OSC / ood-activejobs

[MOVED] Active Jobs provides details of scheduled jobs on an HPC cluster.
https://osc.github.io/Open-OnDemand/
MIT License
0 stars 1 forks source link

Active Jobs page doesn't list any job #157

Closed kcgthb closed 6 years ago

kcgthb commented 6 years ago

Hi there!

I'm pretty sure it's a configuration issue on my end, but I'm just discovering OoD, I'm a bit overwhelmed by all the moving parts and I don't really know where to look.

I followed the installation instructions and installed the RPM (ondemand-1.3.5-2.el7.x86_64), I have a cluster file configured:

v2:
  metadata:
    title: "Cluster"
  job:
    adapter: "slurm"
    bin: "/usr/bin"
    conf: "/etc/slurm/slurm.conf"

and the dashboard, file explorer and shell apps are working beautifully. But the "Active Job" app doesn't and the job list stays desperately empty.

I can successfully run Slurm commands as a user on the OnDemand node (we're running Slurm 17.11.5), but it looks like the activejobs app cannot.

Do you have any suggestions on things I could check to understand where the problem is coming from?

Thanks!

brianmcmichael commented 6 years ago

Hi @kcgthb,

I notice that in the docs https://osc.github.io/ood-documentation/master/installation/add-cluster-config.html#slurm it mentions that you can remove the cluster name from the configuration file if you are not running in a multi-cluster configuration, however, I believe that the activejobs uses this value to determine the host name to display. It's yet to be determined whether this is a bug in our documentation or the activejobs app, but for now, would you mind adding the cluster value to that YAML file and letting us know if that fixes the app?

v2:
  metadata:
    title: "Cluster"
  job:
    adapter: "slurm"
    cluster: "cluster"
    bin: "/usr/bin"
    conf: "/etc/slurm/slurm.conf"

Thanks!

nickjer commented 6 years ago

@kcgthb

Hah, you found the RPM. Since you found the RPM that means you are probably reading the Documentation on the develop branch (yet to be released):

https://osc.github.io/ood-documentation/develop/installation/resource-manager/slurm.html

Your example cluster config looks good, but I do want to confirm that your bin: field is pointing to the path where you have the Slurm client binaries installed (e.g., is it /usr/bin/sbatch?).

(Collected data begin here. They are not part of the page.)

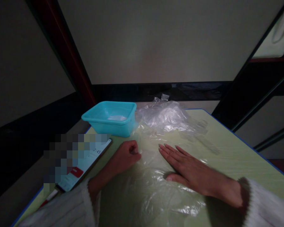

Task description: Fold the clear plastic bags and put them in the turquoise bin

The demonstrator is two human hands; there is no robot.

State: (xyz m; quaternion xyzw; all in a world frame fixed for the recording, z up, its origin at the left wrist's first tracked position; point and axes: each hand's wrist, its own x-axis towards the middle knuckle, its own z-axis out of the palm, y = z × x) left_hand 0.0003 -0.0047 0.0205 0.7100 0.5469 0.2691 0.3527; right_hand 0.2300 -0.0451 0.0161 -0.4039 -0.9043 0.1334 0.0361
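Observation:
A thin clear plastic bag [161,201] lies spread over the table in front of me. My right hand [186,168] rests flat on it, palm down, with the fingers stretched out and the thumb apart. At the bag's left side, my left hand [127,154] is closed, thumb and fingers pinched on the plastic; the exact grip is partly hidden. Beyond both hands sits a crumpled heap of clear plastic bags [165,116]. A turquoise plastic basin [111,127] stands behind my left hand, with something whitish inside.
A phone [87,164] with its screen lit lies left of my left forearm, partly pixelated. A red and white pen-like object [49,197] shows beside my left sleeve. The pale green table [229,148] has a blue edge and meets a panelled wall [156,44] at the back.

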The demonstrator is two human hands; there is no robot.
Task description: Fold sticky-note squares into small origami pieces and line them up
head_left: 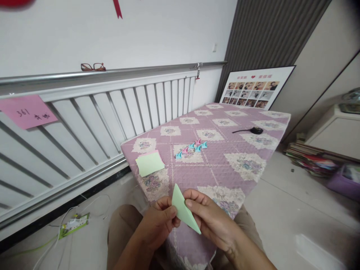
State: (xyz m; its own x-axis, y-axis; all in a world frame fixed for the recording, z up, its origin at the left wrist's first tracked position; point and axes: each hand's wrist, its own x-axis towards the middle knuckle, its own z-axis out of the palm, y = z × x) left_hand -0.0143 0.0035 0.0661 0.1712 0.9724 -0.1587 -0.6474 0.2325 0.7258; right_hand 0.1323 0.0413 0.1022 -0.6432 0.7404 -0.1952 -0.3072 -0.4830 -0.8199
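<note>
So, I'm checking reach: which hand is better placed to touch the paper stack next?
Probably the left hand: it is nearer the paper stack, while the right hand sits farther off. Both hold the green sheet.

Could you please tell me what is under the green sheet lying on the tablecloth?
Pink paper peeks out along the far edge of the green sheet; whatever else lies beneath it is covered, so I cannot tell.
</note>
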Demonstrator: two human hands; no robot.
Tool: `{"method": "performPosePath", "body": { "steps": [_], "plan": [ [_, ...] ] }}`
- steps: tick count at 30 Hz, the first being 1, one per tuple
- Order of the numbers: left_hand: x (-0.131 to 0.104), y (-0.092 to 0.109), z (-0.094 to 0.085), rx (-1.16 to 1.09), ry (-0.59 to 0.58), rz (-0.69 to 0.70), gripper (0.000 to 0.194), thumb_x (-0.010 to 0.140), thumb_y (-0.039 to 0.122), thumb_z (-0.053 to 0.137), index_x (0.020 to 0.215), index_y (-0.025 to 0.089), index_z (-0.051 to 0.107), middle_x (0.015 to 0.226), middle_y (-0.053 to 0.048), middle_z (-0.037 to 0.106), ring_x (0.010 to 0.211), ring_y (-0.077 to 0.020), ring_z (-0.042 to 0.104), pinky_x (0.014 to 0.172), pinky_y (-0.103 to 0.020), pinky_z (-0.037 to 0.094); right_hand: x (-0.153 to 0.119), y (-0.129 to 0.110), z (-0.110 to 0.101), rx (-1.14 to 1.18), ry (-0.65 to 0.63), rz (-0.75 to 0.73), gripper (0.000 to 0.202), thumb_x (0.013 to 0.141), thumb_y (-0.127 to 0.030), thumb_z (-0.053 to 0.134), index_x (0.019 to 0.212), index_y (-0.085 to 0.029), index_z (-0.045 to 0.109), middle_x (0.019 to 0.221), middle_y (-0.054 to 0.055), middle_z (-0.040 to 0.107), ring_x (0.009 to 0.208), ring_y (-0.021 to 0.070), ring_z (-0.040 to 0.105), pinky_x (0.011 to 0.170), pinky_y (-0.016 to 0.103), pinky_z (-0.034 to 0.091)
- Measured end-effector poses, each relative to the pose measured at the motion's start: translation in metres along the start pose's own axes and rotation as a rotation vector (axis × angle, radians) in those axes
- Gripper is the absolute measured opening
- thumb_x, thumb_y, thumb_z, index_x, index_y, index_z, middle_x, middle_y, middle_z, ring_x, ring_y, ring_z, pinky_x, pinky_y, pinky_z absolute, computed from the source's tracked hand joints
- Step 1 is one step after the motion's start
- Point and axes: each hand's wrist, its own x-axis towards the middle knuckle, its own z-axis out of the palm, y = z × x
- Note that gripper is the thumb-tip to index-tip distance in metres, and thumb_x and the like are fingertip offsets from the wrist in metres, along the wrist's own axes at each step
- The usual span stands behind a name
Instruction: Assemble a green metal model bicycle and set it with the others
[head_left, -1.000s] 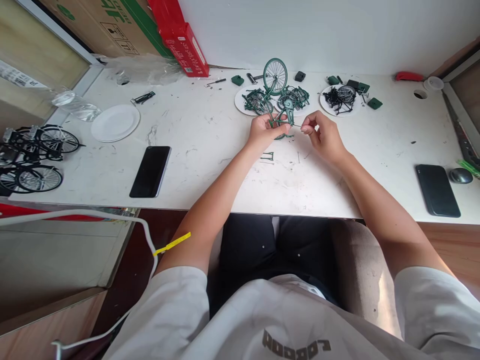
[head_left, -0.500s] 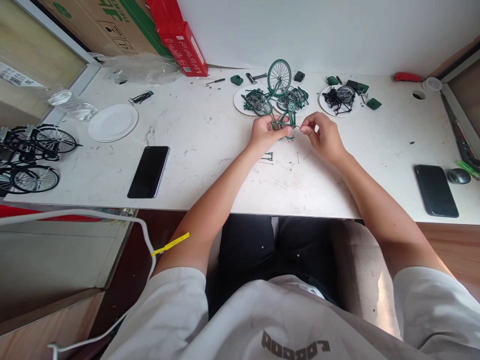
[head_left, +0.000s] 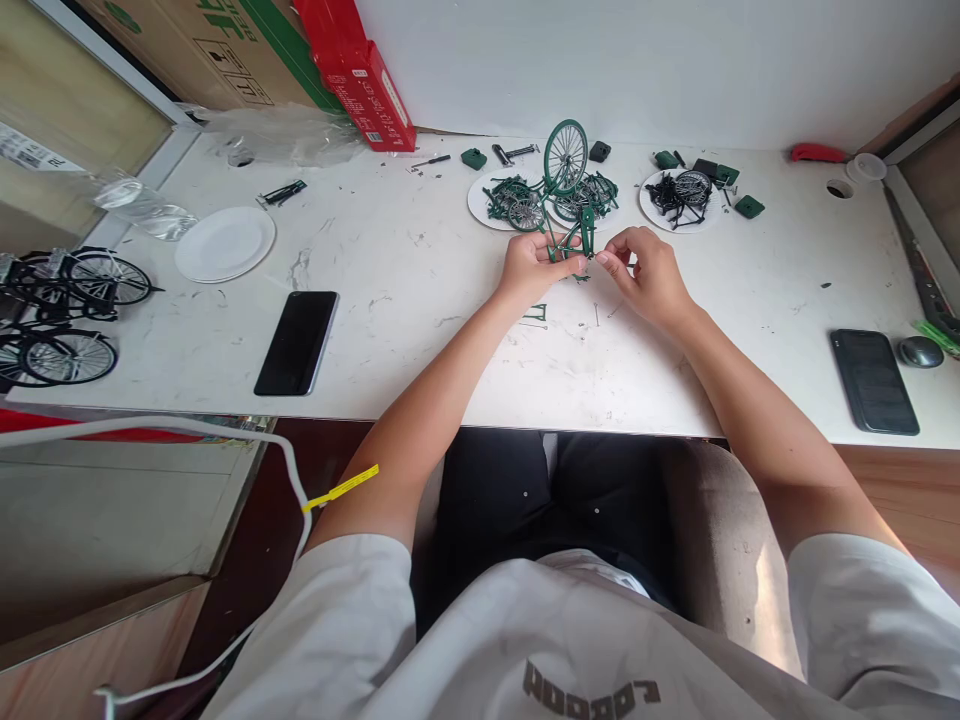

Also if you are working in a multicluster environment then you may need to specify the cluster: field, otherwise ActiveJobs should work without it.

An example of a cluster config from one of our partners that is successfully using Slurm:

v2:
 metadata:
   title: "Cluster"
 login:
   host: "cluster.university.edu"
 job: 
   adapter: "slurm"
   bin:  "/opt/packages/slurm/default/bin"
nickjer commented 6 years ago

As a side question, do you see the cluster name "Cluster" in the top-right dropdown menu "All Clusters"

kcgthb commented 6 years ago

@brianmcmichael @nickjer Thanks! I appreciate the feedback and suggestion.

I did indeed follow the instructions from the develop branch, because the RPM installation was so appealing to me. :)

I tried with and without the "cluster:" line in the /etc/ood/config/clusters.d/mycluster.yaml configuration file, restarted httpd and touched /var/www/ood/apps/sys/dashboard/tmp/restart.txt between each try, but I can't still see any job listed.

My Slurm utilities are indeed in /usr/bin (we install Slurm as an RPM):

$ which squeue
/usr/bin/squeue

And I don't see my cluster name in the top-right dropdown menu "All Clusters". That's what it looks like: image

kcgthb commented 6 years ago

Aaargh, and then I just realized that I named my cluster config file mycluster.yaml, instead of mycluster.yml...

Using the proper extension made things work, all of a sudden. :smile:

Sorry for the noise, then, looks like things are working great now.

nickjer commented 6 years ago

Actually thanks for pointing that out. It escaped me to check both spellings of the extension. I will open up an issue in the relevant repo about that.